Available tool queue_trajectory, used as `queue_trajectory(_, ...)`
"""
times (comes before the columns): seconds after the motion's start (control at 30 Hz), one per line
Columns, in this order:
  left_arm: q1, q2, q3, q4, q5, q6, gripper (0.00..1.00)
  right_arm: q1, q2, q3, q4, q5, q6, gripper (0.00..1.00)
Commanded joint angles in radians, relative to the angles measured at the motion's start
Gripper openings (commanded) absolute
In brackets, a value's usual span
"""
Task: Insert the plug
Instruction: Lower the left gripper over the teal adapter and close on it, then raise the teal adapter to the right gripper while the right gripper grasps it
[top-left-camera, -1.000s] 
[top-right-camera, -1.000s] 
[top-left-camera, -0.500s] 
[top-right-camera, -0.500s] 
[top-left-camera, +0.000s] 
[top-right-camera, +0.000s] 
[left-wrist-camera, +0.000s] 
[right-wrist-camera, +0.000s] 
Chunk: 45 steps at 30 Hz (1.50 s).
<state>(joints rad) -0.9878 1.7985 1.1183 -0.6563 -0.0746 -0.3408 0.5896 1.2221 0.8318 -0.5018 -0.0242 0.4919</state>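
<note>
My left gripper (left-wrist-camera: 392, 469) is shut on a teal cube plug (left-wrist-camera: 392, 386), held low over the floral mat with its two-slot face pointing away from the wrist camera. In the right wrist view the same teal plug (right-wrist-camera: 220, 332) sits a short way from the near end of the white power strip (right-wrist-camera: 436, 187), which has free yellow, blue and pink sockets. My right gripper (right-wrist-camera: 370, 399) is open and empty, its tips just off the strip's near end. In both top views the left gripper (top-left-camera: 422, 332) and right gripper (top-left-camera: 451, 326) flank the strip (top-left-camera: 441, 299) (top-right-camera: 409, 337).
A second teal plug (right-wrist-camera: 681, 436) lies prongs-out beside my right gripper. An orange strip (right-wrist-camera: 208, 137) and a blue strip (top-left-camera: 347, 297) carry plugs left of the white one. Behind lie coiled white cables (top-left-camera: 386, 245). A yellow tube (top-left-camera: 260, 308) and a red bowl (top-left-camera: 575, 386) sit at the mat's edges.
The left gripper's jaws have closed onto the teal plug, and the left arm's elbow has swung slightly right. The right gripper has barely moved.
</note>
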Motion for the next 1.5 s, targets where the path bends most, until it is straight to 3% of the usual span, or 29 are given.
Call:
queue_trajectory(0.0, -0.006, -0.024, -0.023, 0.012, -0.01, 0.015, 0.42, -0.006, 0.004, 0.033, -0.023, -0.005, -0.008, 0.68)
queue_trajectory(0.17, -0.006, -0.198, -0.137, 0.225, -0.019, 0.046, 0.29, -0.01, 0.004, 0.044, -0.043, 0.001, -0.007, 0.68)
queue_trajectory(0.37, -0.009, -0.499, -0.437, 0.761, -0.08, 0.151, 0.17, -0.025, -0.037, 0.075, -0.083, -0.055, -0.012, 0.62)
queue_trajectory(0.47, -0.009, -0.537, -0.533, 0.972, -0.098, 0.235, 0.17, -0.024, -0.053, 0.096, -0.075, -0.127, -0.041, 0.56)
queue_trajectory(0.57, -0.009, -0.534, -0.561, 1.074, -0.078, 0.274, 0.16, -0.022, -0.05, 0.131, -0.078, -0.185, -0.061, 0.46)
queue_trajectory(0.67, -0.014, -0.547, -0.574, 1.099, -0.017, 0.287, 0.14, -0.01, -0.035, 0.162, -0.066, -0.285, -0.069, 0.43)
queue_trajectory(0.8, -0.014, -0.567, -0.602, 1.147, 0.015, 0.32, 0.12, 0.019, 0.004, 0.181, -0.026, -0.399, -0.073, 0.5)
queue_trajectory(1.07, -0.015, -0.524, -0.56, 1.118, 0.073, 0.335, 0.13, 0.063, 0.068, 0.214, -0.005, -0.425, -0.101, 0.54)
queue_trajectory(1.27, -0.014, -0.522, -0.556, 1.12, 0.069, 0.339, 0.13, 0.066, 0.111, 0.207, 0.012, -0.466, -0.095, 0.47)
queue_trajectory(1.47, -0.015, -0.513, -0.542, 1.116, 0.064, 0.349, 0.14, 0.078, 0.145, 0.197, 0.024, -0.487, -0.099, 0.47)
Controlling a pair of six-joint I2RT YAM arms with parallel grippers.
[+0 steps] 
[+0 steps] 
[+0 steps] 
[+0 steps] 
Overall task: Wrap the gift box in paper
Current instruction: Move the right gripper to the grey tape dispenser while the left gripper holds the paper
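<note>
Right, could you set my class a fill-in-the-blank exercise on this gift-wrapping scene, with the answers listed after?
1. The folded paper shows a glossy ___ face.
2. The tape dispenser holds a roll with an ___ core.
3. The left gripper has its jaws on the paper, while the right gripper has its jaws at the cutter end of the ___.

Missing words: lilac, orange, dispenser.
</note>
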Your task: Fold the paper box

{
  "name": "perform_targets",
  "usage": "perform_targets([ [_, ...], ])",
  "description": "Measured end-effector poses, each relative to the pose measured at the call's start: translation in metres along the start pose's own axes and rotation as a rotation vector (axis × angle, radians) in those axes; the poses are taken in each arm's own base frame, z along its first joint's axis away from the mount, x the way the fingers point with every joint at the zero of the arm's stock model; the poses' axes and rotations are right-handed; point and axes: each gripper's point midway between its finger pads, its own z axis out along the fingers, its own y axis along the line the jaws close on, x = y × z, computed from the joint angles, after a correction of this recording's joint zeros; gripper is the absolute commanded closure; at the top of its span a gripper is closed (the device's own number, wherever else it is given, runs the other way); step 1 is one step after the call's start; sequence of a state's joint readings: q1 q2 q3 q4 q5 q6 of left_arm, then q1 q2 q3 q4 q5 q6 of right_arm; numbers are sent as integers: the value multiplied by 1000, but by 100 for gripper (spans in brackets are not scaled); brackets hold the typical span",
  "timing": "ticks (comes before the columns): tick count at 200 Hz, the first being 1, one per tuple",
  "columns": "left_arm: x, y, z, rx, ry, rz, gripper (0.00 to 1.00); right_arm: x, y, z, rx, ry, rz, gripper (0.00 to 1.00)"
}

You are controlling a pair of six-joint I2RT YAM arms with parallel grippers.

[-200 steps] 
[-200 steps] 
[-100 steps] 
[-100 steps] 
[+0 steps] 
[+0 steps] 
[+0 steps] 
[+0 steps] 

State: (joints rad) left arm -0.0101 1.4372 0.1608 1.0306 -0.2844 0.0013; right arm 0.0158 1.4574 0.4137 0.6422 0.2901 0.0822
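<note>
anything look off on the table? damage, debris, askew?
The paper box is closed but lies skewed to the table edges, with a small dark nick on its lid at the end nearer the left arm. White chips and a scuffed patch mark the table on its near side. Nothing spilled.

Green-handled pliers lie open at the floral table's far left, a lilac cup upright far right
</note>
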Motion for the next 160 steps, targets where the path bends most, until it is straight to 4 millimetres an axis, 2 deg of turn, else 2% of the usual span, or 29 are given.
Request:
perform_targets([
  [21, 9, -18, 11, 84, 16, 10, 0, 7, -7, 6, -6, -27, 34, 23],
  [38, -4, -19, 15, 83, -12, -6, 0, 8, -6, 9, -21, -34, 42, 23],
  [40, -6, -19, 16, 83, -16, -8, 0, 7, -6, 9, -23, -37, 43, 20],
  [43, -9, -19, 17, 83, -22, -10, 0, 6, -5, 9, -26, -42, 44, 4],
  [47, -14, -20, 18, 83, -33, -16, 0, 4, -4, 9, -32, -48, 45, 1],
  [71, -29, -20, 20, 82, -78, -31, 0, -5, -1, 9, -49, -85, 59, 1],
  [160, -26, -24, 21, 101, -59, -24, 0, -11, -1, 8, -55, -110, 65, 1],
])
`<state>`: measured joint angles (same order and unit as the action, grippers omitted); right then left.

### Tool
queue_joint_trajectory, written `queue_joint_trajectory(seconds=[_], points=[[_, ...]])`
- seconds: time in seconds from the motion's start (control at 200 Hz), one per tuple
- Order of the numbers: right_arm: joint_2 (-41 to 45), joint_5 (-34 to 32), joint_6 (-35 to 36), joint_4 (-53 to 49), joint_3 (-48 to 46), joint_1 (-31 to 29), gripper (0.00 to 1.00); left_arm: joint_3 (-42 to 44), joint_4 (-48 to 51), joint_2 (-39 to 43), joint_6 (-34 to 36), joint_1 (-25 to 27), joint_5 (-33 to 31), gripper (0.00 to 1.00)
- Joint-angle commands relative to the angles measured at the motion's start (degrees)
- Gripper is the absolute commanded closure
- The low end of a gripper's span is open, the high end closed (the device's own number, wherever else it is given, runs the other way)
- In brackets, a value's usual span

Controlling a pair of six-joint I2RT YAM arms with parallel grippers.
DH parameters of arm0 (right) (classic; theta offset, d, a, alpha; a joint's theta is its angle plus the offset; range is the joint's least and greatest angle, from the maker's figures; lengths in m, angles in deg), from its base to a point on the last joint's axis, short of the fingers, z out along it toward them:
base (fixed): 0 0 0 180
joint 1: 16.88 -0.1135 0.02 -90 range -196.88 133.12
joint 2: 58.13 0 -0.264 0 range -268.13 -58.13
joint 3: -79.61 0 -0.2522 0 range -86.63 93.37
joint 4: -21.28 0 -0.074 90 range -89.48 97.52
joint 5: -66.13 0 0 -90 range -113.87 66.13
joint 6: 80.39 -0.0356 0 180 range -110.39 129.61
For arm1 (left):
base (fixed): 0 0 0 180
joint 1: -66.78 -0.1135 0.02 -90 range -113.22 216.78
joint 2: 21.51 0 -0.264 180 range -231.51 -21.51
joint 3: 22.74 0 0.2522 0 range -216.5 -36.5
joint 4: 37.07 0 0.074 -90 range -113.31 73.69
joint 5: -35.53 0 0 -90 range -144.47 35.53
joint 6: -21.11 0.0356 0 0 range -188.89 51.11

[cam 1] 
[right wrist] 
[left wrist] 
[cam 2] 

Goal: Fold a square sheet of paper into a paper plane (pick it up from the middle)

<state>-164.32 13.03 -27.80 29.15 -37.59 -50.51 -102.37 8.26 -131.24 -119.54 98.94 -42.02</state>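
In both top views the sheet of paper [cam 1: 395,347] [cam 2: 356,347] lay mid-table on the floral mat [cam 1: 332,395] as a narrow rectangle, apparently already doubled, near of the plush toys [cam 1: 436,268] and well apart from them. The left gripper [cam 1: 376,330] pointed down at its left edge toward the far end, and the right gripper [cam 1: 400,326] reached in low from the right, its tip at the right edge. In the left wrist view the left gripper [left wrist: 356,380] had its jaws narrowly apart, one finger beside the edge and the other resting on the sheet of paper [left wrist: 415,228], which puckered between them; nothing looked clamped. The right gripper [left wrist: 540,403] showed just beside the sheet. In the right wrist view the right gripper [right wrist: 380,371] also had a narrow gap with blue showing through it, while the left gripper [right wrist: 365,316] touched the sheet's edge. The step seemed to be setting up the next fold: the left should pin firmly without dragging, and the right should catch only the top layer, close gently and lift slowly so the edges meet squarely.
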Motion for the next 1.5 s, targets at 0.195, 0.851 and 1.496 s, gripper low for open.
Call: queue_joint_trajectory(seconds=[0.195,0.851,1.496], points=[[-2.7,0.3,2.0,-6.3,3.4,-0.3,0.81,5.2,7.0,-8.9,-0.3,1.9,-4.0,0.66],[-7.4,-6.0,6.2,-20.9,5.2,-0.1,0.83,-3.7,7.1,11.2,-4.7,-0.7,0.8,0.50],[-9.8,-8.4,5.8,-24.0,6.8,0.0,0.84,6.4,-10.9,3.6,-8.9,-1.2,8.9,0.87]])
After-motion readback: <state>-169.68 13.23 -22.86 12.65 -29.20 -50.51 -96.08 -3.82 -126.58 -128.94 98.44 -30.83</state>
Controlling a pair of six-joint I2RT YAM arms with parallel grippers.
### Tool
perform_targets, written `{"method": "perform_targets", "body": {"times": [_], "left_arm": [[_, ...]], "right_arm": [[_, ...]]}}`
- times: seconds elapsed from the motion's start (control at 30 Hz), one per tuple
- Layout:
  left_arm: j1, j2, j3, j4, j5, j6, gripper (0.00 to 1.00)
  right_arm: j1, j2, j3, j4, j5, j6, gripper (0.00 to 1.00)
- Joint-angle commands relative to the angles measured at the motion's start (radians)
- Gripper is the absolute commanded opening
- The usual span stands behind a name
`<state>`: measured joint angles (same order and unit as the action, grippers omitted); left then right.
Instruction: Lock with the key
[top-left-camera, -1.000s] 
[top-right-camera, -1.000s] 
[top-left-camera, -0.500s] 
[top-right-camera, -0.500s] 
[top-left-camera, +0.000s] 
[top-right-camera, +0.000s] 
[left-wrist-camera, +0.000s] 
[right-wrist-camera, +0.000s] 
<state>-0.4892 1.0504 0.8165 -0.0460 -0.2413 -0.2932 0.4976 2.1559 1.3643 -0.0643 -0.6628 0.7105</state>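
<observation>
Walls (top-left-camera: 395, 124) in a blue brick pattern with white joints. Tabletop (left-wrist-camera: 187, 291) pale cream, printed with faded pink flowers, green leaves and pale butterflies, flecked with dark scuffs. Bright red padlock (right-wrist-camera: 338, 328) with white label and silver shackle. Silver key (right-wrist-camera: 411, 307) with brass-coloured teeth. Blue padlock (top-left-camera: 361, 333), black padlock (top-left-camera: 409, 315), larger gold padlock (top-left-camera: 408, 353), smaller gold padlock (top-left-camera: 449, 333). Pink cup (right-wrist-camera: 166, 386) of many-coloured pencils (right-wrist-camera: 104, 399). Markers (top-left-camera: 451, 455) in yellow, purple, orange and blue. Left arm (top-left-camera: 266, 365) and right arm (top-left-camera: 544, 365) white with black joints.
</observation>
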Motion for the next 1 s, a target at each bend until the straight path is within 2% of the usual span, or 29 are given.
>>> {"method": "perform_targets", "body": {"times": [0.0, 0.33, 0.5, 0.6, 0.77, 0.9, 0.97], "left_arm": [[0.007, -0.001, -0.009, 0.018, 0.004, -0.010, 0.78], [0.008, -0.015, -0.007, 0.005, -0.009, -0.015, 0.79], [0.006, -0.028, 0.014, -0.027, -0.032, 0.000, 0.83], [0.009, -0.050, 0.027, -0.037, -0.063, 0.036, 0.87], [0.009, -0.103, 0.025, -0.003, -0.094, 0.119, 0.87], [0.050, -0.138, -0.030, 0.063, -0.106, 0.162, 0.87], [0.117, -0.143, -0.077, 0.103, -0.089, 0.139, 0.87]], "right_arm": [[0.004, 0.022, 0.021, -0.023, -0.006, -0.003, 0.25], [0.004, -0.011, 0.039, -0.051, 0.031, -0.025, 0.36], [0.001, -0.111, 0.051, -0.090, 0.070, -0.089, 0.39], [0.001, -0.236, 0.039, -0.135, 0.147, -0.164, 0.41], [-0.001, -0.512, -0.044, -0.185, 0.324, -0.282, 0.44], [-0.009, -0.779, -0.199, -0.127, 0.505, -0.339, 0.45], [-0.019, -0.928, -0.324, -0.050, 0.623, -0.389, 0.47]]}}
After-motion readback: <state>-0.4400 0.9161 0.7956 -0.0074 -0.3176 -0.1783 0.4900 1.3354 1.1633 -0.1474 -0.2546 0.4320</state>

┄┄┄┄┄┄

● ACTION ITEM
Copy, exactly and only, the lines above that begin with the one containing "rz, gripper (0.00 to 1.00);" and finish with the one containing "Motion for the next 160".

● REPLY TO THE TASK
  "columns": "left_arm: x, y, z, rx, ry, rz, gripper (0.00 to 1.00); right_arm: x, y, z, rx, ry, rz, gripper (0.00 to 1.00)"
}

You are controlling a pair of six-joint I2RT YAM arms with parallel grippers.

[-200 steps] 
[-200 steps] 
[-100 steps] 
[-100 steps] 
[+0 steps] 
[+0 steps] 
[+0 steps] 
[+0 steps] 

State: (joints rad) left arm -0.0101 1.4372 0.1608 1.0306 -0.2844 0.0013; right arm 0.0158 1.4574 0.4137 0.6422 0.2901 0.0822
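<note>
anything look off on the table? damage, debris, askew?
The paper box is closed but lies skewed to the table edges, with a small dark nick on its lid at the end nearer the left arm. White chips and a scuffed patch mark the table on its near side. Nothing spilled.

Green-handled pliers lie open at the floral table's far left, a lilac cup upright far right
</note>
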Motion for the next 160 steps, targets where the path bends most, until it is straight to 4 millimetres an axis, 2 deg of turn, else 2% of the usual span, or 29 are given.

No part of the answer remains open.